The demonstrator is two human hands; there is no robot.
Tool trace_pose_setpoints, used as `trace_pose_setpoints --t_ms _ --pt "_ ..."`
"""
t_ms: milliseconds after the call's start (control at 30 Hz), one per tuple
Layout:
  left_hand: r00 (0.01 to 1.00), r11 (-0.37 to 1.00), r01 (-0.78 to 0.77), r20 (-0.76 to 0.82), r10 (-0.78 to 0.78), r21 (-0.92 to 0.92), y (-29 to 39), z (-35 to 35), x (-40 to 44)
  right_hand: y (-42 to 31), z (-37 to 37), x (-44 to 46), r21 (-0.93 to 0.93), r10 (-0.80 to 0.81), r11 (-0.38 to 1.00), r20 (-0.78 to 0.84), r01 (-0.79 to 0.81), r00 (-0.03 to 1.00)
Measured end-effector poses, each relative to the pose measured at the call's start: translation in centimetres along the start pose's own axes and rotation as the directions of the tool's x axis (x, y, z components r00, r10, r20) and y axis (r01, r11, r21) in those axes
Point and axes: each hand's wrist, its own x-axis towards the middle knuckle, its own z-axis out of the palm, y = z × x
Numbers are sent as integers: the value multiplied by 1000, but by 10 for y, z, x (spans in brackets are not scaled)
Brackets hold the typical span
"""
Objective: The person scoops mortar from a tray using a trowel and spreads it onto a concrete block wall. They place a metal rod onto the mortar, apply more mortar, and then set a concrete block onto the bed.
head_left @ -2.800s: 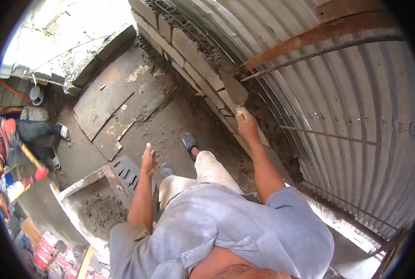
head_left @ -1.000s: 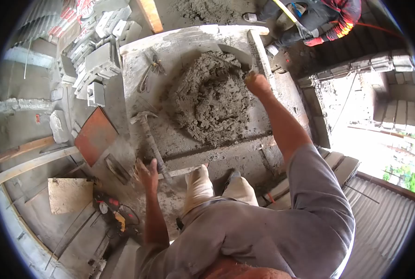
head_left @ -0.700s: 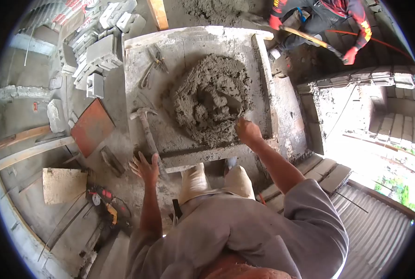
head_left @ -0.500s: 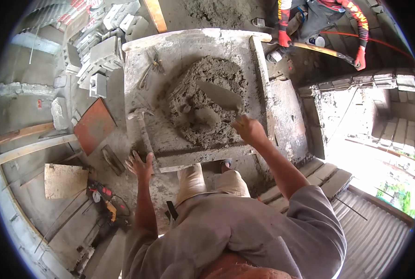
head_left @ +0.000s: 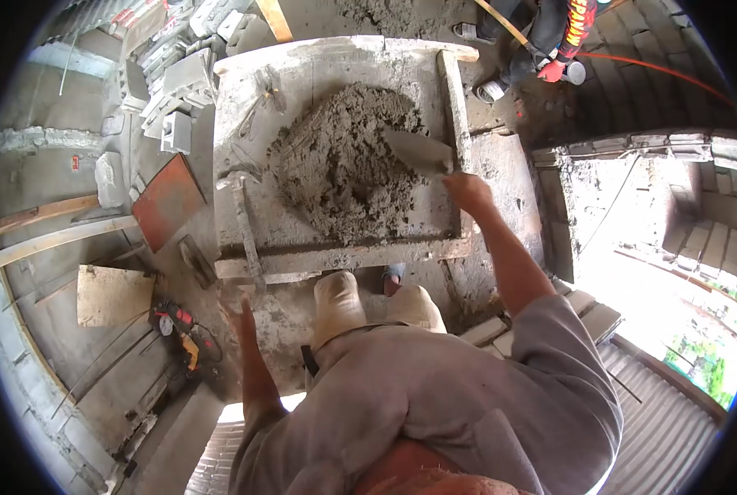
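Note:
My right hand (head_left: 469,195) is closed around the handle of a trowel (head_left: 420,153). The trowel's broad blade points left, over the right side of a heap of wet mortar (head_left: 344,165). That heap sits in a shallow wooden mixing box (head_left: 344,257). My left hand (head_left: 236,307) is off the box's near left corner, somewhat blurred, with fingers stretched out and nothing seen in them. A hammer (head_left: 245,227) rests across the box's near edge, just beyond that hand. Pliers-like tools (head_left: 263,97) lie at the box's far left.
Concrete blocks (head_left: 176,132) are piled at the far left. A reddish board (head_left: 168,202) and a power tool (head_left: 185,330) lie on the left floor. At the upper right, a co-worker's red-gloved hand (head_left: 552,72) is near a long handle. A bright opening (head_left: 624,214) is at right.
My right hand and the trowel have moved right, and a mound in the mortar is gone. My left hand has come away from the box edge. The co-worker has shifted.

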Motion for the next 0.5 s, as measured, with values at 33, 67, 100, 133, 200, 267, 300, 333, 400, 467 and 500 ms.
trace_pose_setpoints --t_ms 33,67,100,133,200,267,300,333,400,467,500 --pt "994 994 100 28 -102 46 -16 2 -13 19 -3 -6 82 29 996 -89 -22 996" --pt "992 992 114 42 -116 48 -29 1 -27 25 -13 -17 183 29 983 -144 -2 989" --pt "974 980 195 115 -197 28 -41 2 -40 28 -26 -25 279 33 960 -197 24 980" --pt "945 962 274 184 -271 12 -51 0 -51 39 -17 -19 314 176 943 -181 -112 968" --pt "947 963 263 172 -270 63 -104 15 -63 38 -18 -14 252 193 956 -155 -151 969" --pt "952 963 245 159 -261 115 -99 15 -62 30 -20 -12 165 182 974 -166 -154 969" --pt "985 985 151 68 -156 82 -80 8 -64 29 -14 -16 160 188 974 -160 -162 969" --pt "998 997 55 -21 -54 58 -44 -3 -69 31 -5 -22 91 -41 994 -156 56 987" --pt "961 953 -274 -86 264 -130 26 -5 -63 1 -13 -45 131 -1 991 -1 1 1000" --pt "867 855 -485 26 497 -184 115 15 -52 2 26 -53 -6 -59 998 222 62 973" --pt "652 622 -752 -114 749 -217 163 29 -53 -18 22 -72 101 -18 995 243 -7 970"
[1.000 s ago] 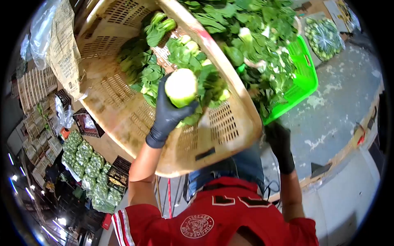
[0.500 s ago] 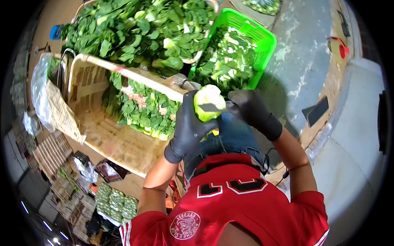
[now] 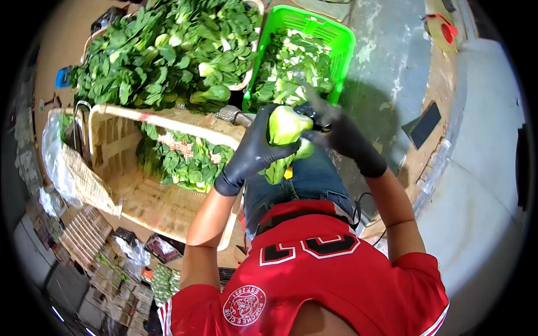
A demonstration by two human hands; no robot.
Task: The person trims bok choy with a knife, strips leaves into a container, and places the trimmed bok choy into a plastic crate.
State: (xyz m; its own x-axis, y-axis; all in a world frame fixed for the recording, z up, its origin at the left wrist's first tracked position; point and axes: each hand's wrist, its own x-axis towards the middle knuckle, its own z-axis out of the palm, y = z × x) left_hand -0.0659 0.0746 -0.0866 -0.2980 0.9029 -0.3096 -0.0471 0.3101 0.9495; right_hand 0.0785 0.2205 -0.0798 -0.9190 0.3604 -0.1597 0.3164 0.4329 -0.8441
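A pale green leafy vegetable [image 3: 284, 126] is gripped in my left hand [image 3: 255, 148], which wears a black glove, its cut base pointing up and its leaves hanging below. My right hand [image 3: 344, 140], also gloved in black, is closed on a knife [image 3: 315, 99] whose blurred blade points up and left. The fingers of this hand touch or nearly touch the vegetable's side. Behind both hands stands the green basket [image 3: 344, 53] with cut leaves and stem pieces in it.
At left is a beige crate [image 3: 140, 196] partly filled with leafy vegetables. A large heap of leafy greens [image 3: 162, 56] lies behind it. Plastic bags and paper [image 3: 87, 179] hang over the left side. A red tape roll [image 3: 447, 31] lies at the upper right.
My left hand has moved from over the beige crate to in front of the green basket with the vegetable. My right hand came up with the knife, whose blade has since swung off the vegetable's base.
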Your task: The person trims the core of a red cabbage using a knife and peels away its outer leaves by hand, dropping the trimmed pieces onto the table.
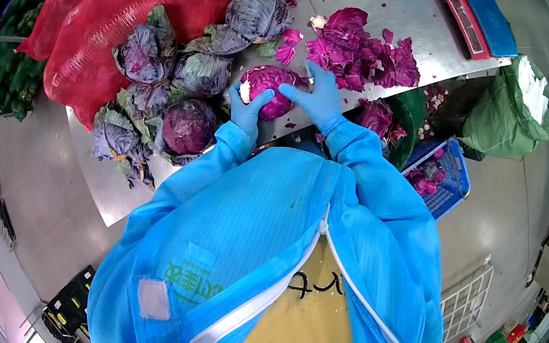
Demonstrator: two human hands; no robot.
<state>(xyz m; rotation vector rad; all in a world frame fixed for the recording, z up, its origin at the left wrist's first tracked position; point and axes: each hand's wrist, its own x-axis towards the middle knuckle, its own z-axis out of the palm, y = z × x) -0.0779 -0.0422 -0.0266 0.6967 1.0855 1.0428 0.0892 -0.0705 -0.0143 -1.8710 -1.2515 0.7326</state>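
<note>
A peeled red cabbage (272, 79), with a pale cut patch on its left side, rests on the steel table between my two blue-gloved hands. My left hand (247, 111) curls against its near left side, thumb over the top. From the right, my right hand (323, 102) grips it with the thumb on top and fingers at the far side. Just beyond lie loose purple cabbage leaves (351, 49). To the left sit several unpeeled red cabbages (188, 126) with dull outer leaves.
Red mesh sacks (120, 11) fill the table's far left. A red-and-blue object (477, 24) stands at the far right of the steel table (415, 7). Beside the table are a green bin (407, 124) with leaves, a blue basket (456, 182) holding cabbages and a green sack (504, 125).
</note>
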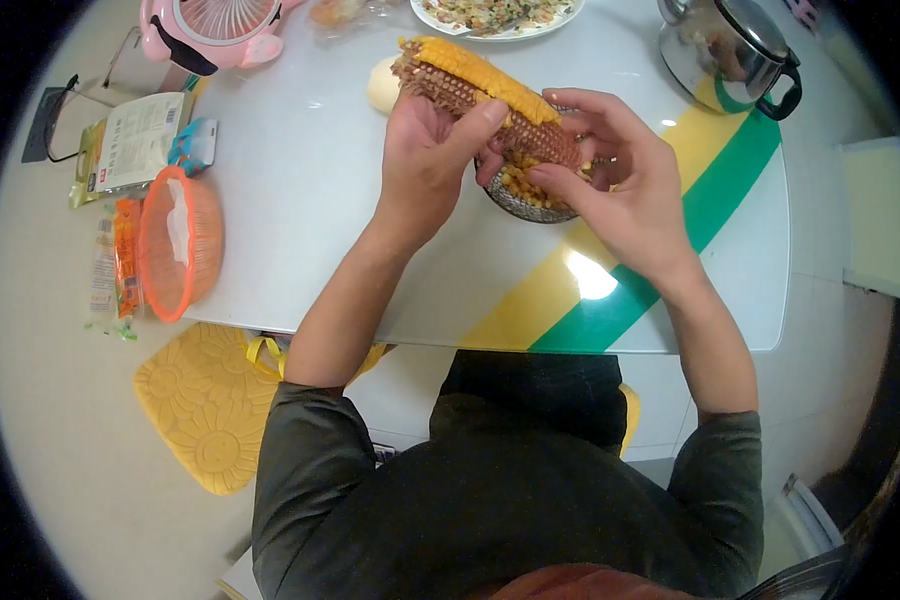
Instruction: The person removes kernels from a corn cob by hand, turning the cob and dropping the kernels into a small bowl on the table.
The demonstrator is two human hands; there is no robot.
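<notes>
Your left hand [422, 165] clasps the corn cob [485, 84], your right hand [630, 185] its nearer end; long axis slants away leftward, bowl [518, 207] beneath.

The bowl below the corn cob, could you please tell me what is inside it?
Loose yellow kernels show inside the bowl. The partly stripped corn cob and the hands cover much of the opening, so whatever lies beneath them cannot be seen.

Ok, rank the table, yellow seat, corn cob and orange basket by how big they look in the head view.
1. Table
2. Yellow seat
3. Corn cob and orange basket: too close to rank; the cob is partly covered.
</notes>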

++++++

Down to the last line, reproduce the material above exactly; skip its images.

The demonstrator is two human hands; there is no robot.
Tool trace_pose_setpoints, used as `trace_pose_setpoints --t_ms _ --pt "_ ..."`
"""
t_ms: milliseconds after the call's start (control at 30 Hz), one per tuple
Layout:
  left_hand: r00 (0.01 to 1.00), r11 (-0.37 to 1.00), r01 (-0.78 to 0.77), r20 (-0.76 to 0.82), r10 (-0.78 to 0.78), r21 (-0.92 to 0.92), y (-29 to 39), z (-35 to 35), x (-40 to 44)
  right_hand: y (-42 to 31), z (-37 to 37), x (-44 to 46), r21 (-0.93 to 0.93), r10 (-0.80 to 0.81), r11 (-0.38 to 1.00), r20 (-0.78 to 0.84), r01 (-0.79 to 0.81), r00 (-0.03 to 1.00)
Measured end-effector poses, each relative to the pose measured at the call's start: translation in centimetres along the start pose's own axes and rotation as the directions of the tool's x axis (x, y, z components r00, r10, r20) and y axis (r01, r11, r21) in those axes
Point and axes: each hand's wrist, its own x-axis towards the middle knuckle, its own z-axis out of the palm, y = z × x
Numbers are sent as integers: the value multiplied by 1000, but by 10 for y, z, x (spans in brackets are not scaled)
Brackets hold the typical span
"""
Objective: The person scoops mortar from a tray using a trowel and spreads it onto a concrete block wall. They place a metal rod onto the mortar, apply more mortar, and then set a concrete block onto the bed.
head_left @ -2.800s: 
head_left @ -1.000s: 
head_left @ -0.700s: 
head_left @ -0.500s: 
head_left @ +0.000s: 
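Note:
My right hand (head_left: 469,195) is closed around the handle of a trowel (head_left: 420,153). The trowel's broad blade points left, over the right side of a heap of wet mortar (head_left: 344,165). That heap sits in a shallow wooden mixing box (head_left: 344,257). My left hand (head_left: 236,307) is off the box's near left corner, somewhat blurred, with fingers stretched out and nothing seen in them. A hammer (head_left: 245,227) rests across the box's near edge, just beyond that hand. Pliers-like tools (head_left: 263,97) lie at the box's far left.
Concrete blocks (head_left: 176,132) are piled at the far left. A reddish board (head_left: 168,202) and a power tool (head_left: 185,330) lie on the left floor. At the upper right, a co-worker's red-gloved hand (head_left: 552,72) is near a long handle. A bright opening (head_left: 624,214) is at right.
My right hand and the trowel have moved right, and a mound in the mortar is gone. My left hand has come away from the box edge. The co-worker has shifted.
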
Motion for the next 0.5 s, as measured, with values at 33, 67, 100, 133, 200, 267, 300, 333, 400, 467 and 500 ms.
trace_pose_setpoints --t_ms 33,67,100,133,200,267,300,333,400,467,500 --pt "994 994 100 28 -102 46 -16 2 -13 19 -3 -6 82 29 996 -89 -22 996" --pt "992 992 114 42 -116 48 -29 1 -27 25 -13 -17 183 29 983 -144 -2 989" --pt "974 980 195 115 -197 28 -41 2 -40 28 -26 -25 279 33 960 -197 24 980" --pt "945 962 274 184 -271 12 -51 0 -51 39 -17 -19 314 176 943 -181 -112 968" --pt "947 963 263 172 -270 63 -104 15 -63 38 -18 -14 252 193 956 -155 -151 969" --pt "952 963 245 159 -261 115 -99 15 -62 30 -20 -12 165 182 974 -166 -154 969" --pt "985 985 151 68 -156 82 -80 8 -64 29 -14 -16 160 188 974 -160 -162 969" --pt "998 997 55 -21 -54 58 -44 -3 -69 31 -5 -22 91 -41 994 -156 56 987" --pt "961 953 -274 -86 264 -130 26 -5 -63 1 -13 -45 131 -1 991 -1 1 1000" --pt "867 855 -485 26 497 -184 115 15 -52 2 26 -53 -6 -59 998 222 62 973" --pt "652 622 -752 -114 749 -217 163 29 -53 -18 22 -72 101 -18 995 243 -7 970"
[1.000 s ago] 
[0.500 s ago] 
[now] 
A demonstration by two human hands; no robot.
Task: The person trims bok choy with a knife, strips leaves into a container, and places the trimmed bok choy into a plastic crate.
State: (xyz m; its own x-axis, y-axis; all in a world frame fixed for the recording, z up, its origin at the left wrist's first tracked position; point and axes: each hand's wrist, its own x-axis towards the middle knuckle, its own z-axis out of the palm, y = z × x) left_hand -0.0659 0.0746 -0.0866 -0.2980 0.9029 -0.3096 -0.0471 0.3101 0.9495; right_hand 0.0785 0.2205 -0.0798 -0.9190 0.3604 -0.1597 0.3164 0.4329 -0.8441
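A pale green leafy vegetable [image 3: 284, 126] is gripped in my left hand [image 3: 255, 148], which wears a black glove, its cut base pointing up and its leaves hanging below. My right hand [image 3: 344, 140], also gloved in black, is closed on a knife [image 3: 315, 99] whose blurred blade points up and left. The fingers of this hand touch or nearly touch the vegetable's side. Behind both hands stands the green basket [image 3: 344, 53] with cut leaves and stem pieces in it.
At left is a beige crate [image 3: 140, 196] partly filled with leafy vegetables. A large heap of leafy greens [image 3: 162, 56] lies behind it. Plastic bags and paper [image 3: 87, 179] hang over the left side. A red tape roll [image 3: 447, 31] lies at the upper right.
My left hand has moved from over the beige crate to in front of the green basket with the vegetable. My right hand came up with the knife, whose blade has since swung off the vegetable's base.
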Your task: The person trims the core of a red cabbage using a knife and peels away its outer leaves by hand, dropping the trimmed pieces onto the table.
Demonstrator: two human hands; no robot.
<state>(xyz m; rotation vector rad; all in a world frame fixed for the recording, z up, its origin at the left wrist's first tracked position; point and axes: each hand's wrist, its own x-axis towards the middle knuckle, its own z-axis out of the palm, y = z × x) -0.0779 -0.0422 -0.0266 0.6967 1.0855 1.0428 0.0892 -0.0705 -0.0143 -1.8710 -1.2515 0.7326</state>
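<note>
A peeled red cabbage (272, 79), with a pale cut patch on its left side, rests on the steel table between my two blue-gloved hands. My left hand (247, 111) curls against its near left side, thumb over the top. From the right, my right hand (323, 102) grips it with the thumb on top and fingers at the far side. Just beyond lie loose purple cabbage leaves (351, 49). To the left sit several unpeeled red cabbages (188, 126) with dull outer leaves.
Red mesh sacks (120, 11) fill the table's far left. A red-and-blue object (477, 24) stands at the far right of the steel table (415, 7). Beside the table are a green bin (407, 124) with leaves, a blue basket (456, 182) holding cabbages and a green sack (504, 125).
</note>
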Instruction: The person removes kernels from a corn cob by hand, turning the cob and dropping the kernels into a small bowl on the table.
The demonstrator is two human hands; there is no robot.
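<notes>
Your left hand [422, 165] clasps the corn cob [485, 84], your right hand [630, 185] its nearer end; long axis slants away leftward, bowl [518, 207] beneath.

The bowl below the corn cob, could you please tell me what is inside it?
Loose yellow kernels show inside the bowl. The partly stripped corn cob and the hands cover much of the opening, so whatever lies beneath them cannot be seen.

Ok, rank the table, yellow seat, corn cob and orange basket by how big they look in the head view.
1. Table
2. Yellow seat
3. Corn cob and orange basket: too close to rank; the cob is partly covered.
</notes>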

What the exercise asked for is now done.